THE INPUT -
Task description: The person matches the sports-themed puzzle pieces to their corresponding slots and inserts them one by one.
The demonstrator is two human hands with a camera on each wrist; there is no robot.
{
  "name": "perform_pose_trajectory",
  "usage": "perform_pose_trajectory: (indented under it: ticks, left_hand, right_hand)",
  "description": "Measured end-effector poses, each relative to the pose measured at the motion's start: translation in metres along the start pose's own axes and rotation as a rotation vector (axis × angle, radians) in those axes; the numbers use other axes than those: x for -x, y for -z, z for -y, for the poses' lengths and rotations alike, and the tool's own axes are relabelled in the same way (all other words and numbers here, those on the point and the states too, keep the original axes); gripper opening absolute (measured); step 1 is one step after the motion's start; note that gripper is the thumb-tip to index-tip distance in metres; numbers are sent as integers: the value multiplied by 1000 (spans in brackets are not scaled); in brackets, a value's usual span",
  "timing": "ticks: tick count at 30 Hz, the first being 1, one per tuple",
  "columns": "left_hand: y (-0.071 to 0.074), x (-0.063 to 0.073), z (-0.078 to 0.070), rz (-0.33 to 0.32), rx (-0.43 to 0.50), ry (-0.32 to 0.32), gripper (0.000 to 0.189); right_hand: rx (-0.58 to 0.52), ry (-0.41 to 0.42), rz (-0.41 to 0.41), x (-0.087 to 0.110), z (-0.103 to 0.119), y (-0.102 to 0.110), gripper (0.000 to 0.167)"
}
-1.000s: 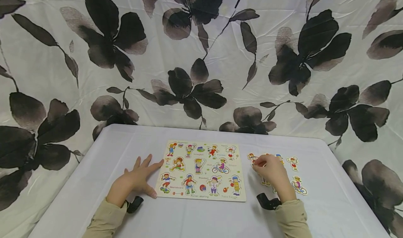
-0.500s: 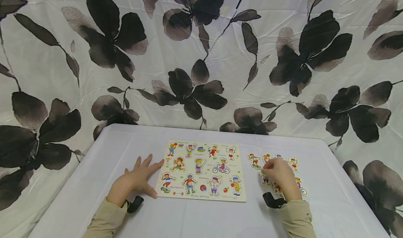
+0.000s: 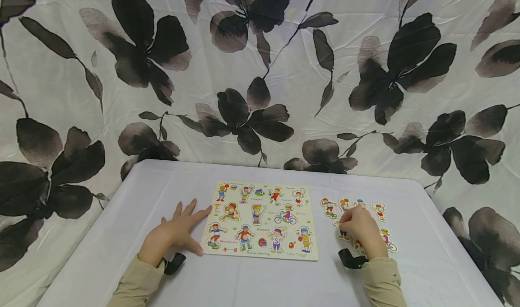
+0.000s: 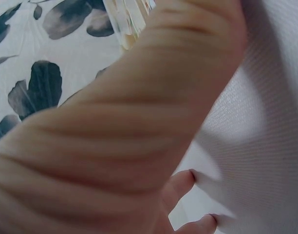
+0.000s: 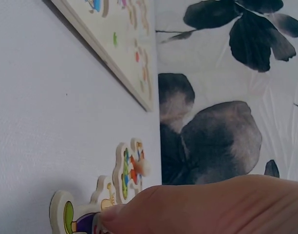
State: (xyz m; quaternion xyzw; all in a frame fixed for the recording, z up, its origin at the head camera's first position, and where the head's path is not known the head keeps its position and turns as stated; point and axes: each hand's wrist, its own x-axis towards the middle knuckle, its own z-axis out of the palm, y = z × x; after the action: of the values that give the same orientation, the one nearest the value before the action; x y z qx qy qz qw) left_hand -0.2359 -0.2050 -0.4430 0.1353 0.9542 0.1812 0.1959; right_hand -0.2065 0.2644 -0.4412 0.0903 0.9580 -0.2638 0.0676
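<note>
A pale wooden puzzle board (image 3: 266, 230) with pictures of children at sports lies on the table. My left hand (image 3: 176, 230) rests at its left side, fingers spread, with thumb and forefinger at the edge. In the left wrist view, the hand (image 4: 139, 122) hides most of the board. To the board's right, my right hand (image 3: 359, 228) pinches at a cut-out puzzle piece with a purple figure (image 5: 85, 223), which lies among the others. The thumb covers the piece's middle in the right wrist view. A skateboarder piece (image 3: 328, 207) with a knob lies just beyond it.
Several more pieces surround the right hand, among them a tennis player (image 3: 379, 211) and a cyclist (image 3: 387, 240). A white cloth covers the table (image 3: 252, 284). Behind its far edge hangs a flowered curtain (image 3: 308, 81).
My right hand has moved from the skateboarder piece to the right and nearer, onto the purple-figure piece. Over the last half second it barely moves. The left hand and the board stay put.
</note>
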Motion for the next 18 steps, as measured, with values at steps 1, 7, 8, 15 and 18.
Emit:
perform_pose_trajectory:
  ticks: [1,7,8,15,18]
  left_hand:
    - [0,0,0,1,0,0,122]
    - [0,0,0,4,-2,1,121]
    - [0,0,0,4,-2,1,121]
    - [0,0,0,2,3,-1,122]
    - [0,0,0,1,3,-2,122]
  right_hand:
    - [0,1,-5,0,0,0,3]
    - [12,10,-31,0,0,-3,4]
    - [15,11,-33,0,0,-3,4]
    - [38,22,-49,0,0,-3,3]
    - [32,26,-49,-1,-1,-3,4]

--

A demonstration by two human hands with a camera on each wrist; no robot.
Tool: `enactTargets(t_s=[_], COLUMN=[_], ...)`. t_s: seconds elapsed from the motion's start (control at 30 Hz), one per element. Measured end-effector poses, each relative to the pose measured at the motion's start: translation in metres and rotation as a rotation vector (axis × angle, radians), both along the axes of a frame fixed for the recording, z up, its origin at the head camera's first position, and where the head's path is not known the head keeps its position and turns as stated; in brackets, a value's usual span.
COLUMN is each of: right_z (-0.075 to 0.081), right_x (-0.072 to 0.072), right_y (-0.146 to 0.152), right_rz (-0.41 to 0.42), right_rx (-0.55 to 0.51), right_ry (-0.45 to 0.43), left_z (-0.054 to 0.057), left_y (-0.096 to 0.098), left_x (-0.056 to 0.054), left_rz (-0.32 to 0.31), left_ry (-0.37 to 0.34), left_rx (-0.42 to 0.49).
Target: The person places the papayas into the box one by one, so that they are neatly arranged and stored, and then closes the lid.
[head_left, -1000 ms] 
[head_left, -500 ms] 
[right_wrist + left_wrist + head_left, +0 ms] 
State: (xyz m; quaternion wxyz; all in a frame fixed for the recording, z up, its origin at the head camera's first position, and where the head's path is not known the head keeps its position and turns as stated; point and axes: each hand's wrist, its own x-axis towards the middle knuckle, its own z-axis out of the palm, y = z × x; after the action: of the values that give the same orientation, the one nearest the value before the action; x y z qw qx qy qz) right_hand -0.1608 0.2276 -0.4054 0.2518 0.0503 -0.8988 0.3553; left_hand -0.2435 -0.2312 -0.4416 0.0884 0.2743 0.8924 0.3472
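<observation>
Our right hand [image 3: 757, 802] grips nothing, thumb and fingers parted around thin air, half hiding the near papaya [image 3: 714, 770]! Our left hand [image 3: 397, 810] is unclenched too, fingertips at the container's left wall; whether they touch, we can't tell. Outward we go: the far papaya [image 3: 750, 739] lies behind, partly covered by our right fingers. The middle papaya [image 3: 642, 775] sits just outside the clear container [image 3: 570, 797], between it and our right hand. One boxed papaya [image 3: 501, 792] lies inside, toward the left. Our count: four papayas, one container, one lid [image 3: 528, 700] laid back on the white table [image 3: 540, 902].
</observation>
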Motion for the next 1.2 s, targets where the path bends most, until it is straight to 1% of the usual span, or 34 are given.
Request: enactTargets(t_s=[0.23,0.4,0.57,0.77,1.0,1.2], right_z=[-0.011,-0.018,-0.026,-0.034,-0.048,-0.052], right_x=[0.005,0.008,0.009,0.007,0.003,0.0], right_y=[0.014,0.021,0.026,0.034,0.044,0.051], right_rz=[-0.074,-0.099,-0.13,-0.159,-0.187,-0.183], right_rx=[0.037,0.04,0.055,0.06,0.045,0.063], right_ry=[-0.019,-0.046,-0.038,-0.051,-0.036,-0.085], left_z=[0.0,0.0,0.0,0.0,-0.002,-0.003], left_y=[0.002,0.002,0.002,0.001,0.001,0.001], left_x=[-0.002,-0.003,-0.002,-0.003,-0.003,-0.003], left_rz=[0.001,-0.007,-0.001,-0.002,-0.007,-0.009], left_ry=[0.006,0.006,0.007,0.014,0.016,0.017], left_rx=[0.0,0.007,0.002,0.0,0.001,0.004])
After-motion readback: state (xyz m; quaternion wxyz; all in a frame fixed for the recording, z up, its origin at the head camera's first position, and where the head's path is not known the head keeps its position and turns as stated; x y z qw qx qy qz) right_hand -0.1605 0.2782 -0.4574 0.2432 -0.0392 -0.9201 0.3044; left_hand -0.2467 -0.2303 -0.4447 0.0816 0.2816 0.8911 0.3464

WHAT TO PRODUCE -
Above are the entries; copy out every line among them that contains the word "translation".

EXERCISE SOLUTION -
  "description": "Measured end-effector poses, each relative to the pose measured at the motion's start: translation in metres along the start pose's own axes and rotation as a rotation vector (axis × angle, radians) in those axes; the numbers use other axes than those: x for -x, y for -z, z for -y, for the poses' lengths and rotations alike, and the tool's own axes are relabelled in the same way (all other words and numbers here, those on the point and the states too, keep the original axes); gripper opening absolute (measured); step 1 is one step after the motion's start; note that gripper is the thumb-tip to index-tip distance in metres; numbers are sent as integers: the value multiplied by 1000 (spans in brackets are not scaled); in brackets, a value's usual span",
Tool: `enactTargets(t_s=[_], COLUMN=[_], ...)`. t_s: seconds elapsed from the motion's start (control at 30 Hz), one per element. Measured end-effector poses, each relative to the pose measured at the motion's start: translation in metres and rotation as a rotation vector (axis × angle, radians), both along the axes of a frame fixed for the recording, z up, its origin at the head camera's first position, and where the head's path is not known the head keeps its position and turns as stated; in brackets, a value's usual span.

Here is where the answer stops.